Spazi

Piazza Gae Aulenti

Il sette dicembre si è aperta agli sguardi dei cittadini il nuovo spazio di Porta nuova Garibaldi, piazza Gae Aulenti, disegnata dall’architetto argentino Cesar Pelli in collaborazione con il paesaggista italiano Land: un gioiello d’architettura dove si respira un’aria internazionale. Arricchita da tre fontane circolari che la velano d’acqua e da una panchina scultura di centocinque metri, la piazza sopraelevata di sei metri rispetto alla base della città, ha una superficie complessiva di duemilatrecento metri quadrati e un diametro di ottanta metri. Da novembre la prima opera urbana di Alberto Garutti, composta da ventitré tubi in metallo cromato ottone ha richiamato l’attenzione su quest’area che è possibile osservare nelle sue diverse fasi di nascita attraverso gli scatti di Gabriele Basilico e Marco Garofalo, posizionati sulle vetrine che si rivolgono verso corso Como.
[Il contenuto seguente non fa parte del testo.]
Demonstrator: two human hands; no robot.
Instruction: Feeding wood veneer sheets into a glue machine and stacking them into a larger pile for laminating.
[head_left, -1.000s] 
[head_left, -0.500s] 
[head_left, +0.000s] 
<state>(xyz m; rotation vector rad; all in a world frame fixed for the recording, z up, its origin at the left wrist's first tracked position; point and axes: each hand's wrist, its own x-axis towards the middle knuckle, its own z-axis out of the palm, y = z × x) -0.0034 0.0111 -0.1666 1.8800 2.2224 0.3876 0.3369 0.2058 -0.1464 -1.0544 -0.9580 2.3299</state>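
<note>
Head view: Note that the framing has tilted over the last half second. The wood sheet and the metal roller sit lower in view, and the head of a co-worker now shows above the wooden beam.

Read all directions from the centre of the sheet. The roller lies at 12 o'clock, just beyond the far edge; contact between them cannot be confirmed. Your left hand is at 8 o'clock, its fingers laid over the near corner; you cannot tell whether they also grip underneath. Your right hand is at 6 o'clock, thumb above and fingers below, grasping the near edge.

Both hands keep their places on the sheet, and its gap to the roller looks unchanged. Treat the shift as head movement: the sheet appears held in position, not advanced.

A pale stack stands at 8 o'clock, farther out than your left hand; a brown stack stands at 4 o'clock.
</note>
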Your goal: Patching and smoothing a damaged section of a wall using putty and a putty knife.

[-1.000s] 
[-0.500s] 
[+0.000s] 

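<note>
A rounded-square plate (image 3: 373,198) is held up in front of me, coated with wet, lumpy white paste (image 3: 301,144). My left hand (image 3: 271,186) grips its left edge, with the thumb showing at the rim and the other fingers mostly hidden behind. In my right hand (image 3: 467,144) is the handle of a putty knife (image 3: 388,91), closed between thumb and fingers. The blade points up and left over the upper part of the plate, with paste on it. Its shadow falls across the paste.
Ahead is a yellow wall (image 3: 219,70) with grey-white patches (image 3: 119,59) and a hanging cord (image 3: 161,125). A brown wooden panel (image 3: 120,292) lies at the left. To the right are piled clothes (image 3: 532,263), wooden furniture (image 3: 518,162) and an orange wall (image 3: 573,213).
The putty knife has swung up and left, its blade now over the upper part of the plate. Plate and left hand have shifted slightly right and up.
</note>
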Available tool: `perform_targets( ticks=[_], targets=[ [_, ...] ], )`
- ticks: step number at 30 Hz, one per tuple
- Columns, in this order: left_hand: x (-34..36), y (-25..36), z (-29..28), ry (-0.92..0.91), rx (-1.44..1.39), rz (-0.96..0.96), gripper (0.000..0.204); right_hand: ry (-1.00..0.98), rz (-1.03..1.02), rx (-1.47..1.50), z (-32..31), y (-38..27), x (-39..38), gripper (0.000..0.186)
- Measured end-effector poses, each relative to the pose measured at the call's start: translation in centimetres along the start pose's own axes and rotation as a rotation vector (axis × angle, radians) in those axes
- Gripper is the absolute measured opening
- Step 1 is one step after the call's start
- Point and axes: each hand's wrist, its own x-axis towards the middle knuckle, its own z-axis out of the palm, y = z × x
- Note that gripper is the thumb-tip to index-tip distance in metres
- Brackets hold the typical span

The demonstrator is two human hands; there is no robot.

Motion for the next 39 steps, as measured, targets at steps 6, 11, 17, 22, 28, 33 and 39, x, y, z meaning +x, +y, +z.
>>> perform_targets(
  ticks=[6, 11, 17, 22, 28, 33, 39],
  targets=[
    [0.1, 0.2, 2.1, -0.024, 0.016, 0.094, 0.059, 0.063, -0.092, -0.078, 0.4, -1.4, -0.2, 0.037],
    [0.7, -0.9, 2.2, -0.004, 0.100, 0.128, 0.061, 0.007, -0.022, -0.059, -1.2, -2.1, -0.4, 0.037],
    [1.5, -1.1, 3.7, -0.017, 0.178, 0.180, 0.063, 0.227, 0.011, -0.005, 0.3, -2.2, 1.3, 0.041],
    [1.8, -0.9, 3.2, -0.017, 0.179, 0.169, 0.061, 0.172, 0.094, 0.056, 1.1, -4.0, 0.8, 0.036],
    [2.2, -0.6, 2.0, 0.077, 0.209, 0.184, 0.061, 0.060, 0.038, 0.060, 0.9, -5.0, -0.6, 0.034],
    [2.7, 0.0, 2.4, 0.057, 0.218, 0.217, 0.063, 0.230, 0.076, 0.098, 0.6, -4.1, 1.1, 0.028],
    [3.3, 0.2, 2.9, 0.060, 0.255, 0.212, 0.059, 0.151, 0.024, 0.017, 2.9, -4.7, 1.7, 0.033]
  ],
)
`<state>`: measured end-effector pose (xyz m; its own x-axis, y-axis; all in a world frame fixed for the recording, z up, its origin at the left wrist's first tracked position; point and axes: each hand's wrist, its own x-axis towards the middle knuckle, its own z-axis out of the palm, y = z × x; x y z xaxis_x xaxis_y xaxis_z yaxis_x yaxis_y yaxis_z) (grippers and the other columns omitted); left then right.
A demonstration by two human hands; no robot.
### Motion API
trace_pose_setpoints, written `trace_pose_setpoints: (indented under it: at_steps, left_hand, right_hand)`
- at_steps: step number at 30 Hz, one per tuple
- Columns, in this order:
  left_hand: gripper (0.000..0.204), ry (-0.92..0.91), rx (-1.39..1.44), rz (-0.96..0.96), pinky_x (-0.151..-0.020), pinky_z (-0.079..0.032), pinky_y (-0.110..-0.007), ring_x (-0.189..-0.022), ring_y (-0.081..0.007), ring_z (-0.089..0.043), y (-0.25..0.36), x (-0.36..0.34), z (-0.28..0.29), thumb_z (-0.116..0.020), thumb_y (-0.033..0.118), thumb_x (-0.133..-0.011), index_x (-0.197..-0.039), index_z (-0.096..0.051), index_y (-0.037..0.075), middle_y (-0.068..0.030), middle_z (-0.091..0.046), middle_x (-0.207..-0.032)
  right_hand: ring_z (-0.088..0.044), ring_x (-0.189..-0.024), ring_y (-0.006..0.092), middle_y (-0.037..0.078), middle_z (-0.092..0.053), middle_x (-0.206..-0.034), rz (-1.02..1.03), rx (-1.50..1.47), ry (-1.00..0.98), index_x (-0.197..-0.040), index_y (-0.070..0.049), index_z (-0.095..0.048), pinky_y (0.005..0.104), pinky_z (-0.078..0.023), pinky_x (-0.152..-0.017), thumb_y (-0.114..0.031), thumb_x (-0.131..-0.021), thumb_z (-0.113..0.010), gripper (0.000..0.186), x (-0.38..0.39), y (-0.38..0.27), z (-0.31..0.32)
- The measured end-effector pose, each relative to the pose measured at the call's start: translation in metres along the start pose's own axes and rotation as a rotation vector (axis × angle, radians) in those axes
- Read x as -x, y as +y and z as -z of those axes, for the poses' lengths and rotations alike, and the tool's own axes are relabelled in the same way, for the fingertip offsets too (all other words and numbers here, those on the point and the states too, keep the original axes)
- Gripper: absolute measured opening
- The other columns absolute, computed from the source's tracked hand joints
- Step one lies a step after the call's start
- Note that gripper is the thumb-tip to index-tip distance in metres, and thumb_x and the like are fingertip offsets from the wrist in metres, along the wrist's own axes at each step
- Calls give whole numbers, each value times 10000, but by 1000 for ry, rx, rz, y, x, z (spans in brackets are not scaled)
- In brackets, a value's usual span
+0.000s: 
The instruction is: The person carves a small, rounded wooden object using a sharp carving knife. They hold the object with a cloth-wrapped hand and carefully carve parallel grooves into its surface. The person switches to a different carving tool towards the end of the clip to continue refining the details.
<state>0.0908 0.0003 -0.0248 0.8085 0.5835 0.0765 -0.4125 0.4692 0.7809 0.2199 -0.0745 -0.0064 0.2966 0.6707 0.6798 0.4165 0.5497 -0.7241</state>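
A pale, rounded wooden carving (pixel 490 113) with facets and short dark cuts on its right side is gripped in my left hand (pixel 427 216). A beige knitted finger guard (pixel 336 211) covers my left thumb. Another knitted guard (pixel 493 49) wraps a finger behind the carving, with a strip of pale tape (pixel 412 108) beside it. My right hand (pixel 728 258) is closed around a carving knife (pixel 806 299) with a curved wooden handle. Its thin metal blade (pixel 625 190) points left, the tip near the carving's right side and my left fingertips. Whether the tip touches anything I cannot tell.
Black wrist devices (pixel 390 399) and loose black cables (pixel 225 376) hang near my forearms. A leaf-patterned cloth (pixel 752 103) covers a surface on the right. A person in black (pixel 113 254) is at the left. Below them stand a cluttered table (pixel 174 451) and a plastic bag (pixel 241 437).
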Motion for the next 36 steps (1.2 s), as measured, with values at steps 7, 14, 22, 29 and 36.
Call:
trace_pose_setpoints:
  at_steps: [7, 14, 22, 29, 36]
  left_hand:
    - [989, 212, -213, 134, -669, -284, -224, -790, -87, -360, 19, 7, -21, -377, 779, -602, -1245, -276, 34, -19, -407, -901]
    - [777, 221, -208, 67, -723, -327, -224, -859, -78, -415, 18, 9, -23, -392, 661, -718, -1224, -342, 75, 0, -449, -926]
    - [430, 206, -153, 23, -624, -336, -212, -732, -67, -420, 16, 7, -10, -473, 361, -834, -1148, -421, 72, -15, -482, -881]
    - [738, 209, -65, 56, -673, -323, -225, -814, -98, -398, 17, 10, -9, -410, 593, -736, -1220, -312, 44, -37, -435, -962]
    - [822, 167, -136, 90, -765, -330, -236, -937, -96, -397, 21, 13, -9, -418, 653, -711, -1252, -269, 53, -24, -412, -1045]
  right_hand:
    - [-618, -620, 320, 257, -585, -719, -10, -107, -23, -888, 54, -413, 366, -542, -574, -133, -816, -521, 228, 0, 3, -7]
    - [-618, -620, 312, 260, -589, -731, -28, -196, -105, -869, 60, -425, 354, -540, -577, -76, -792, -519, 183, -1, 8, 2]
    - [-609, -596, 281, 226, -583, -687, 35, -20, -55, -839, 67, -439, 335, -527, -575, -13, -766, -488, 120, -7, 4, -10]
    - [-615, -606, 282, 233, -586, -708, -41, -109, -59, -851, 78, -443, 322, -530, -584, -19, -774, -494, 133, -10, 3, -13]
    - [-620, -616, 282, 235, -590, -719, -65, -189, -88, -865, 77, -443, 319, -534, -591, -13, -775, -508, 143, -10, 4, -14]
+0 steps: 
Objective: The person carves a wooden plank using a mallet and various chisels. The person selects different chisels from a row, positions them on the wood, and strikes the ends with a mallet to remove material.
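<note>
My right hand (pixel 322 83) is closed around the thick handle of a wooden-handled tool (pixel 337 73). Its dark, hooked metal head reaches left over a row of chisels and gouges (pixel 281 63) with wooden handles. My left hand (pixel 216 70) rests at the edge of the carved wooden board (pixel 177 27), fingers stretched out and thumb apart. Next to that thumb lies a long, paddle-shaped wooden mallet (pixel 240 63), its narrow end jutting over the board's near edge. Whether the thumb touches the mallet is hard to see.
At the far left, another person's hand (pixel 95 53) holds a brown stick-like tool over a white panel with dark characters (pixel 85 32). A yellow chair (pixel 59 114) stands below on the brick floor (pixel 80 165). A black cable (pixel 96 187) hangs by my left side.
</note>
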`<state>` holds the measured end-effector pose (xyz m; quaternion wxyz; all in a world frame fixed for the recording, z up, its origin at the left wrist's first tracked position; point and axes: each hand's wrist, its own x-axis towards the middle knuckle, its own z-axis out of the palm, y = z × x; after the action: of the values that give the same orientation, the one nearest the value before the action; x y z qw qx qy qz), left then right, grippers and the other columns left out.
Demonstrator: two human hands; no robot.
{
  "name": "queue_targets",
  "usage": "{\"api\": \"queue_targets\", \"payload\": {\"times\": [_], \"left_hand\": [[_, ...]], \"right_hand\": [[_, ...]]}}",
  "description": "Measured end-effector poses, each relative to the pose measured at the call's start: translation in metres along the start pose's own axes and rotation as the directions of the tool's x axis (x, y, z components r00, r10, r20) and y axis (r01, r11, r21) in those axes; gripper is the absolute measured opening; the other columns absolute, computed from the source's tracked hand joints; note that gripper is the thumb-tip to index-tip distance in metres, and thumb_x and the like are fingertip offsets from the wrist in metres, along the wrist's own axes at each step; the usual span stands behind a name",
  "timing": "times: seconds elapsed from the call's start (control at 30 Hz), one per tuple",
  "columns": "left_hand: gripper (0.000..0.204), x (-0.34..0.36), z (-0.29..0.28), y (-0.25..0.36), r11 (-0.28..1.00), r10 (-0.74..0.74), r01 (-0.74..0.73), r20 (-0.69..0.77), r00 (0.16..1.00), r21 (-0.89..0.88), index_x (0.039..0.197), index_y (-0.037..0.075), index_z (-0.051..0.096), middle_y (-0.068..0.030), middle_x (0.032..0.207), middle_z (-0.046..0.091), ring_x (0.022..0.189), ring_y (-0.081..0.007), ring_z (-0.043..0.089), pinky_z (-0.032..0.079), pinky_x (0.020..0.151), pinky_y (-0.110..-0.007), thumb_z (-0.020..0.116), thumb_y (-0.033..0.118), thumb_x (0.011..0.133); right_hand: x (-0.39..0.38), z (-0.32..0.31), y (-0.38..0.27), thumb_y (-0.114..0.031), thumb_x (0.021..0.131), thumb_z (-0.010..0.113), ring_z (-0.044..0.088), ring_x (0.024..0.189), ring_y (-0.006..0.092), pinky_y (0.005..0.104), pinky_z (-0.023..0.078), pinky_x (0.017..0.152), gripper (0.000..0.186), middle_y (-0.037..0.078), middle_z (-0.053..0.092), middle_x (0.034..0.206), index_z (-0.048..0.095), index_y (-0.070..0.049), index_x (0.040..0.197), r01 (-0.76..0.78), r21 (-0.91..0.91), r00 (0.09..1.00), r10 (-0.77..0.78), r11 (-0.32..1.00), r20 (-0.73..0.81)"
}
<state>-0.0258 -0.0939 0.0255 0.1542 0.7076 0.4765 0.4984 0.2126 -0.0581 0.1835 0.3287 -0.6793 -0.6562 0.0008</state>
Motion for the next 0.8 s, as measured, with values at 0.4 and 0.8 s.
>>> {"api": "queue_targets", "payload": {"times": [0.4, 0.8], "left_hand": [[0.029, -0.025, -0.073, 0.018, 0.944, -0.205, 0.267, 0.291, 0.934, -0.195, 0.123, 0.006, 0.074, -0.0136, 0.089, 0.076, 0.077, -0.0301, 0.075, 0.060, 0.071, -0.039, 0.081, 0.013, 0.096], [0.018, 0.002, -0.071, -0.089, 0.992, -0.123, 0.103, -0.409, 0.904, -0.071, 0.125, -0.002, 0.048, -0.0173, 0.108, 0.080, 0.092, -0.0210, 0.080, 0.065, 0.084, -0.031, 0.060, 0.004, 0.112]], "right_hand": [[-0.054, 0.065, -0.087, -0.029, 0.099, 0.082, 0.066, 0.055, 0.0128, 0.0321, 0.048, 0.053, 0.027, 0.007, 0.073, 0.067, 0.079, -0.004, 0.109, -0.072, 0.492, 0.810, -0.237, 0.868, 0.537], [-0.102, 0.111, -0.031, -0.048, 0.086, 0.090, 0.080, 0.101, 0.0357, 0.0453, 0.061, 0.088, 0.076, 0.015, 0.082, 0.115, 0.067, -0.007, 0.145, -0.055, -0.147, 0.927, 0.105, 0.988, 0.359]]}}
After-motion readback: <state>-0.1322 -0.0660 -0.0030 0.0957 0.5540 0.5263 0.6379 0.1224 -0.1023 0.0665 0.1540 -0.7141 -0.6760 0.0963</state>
«L’Italia ha insegnato al mondo a realizzare città straordinarie e infrastrutture innovative – afferma Manfredi Catella, presidente e amministratore delegato di Hines, promotore e investitore – ed è il momento di riacquisire questa nostra tradizione e trasformare il paese in uno dei laboratori di urbanistica e di architettura più importanti a livello internazionale». Passeggiare tra le strutture della piazza significa anche poter ammirare parte della collezione d’arte Unicredit. Infatti, quattordici opere di grandi dimensioni mostrano “Un nuovo mondo”, titolo di questa esposizione visibile a tutti dalle vetrine dei palazzi. Opere che raccontano di mondi immaginari, capovolti. Presenti per esempio i mappamondi reinventati da Diamante Faraldo e da Andrei Roiter; la città nascente dal nulla di Jiang Pengyi, la tenda metropolitana di Perino & Vele e opere di Stas Shuripa e Armin Boehm «Aprire una nuova piazza significa dare alla città un nuovo pezzo di destino, nuovi romanzi, una folla di nuove possibilità, di nuovi inizi, è questa la lezione della storia – spiega Garutti – aprire una nuova piazza significa donare alla città un nuovo pezzo di memoria perché per quanto nuova una piazza sa riempirsi subito di ricordi, di strette di mano, di baci, di storie che nascono e di storie che finiscono».